◆ Source records

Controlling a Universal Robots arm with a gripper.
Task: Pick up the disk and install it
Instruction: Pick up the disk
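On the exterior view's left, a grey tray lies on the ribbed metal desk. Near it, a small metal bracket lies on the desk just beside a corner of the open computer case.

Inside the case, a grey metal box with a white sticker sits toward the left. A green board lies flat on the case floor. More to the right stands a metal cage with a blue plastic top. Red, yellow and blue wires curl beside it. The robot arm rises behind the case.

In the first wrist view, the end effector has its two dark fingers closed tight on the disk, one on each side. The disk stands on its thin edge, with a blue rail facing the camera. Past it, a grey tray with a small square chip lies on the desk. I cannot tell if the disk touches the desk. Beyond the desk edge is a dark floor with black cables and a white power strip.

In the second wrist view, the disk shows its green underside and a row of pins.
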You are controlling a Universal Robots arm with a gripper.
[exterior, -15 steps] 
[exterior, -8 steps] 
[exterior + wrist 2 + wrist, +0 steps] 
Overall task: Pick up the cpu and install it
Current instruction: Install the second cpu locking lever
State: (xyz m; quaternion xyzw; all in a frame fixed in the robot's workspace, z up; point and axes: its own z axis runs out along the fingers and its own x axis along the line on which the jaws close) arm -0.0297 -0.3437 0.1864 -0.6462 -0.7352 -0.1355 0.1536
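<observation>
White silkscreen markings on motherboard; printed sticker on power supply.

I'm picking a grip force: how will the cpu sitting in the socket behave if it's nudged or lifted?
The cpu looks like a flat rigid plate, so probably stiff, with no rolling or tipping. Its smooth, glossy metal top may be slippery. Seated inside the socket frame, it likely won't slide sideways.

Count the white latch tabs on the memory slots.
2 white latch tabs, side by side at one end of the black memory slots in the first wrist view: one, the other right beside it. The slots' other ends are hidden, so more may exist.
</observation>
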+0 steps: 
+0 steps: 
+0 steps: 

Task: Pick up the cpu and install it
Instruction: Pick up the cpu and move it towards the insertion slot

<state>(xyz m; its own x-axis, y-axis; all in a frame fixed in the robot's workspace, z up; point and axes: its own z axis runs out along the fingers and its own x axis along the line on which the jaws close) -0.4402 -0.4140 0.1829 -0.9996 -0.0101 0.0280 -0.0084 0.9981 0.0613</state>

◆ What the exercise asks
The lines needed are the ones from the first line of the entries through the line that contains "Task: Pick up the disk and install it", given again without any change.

◆ Expected output
Controlling a Universal Robots arm with a gripper.
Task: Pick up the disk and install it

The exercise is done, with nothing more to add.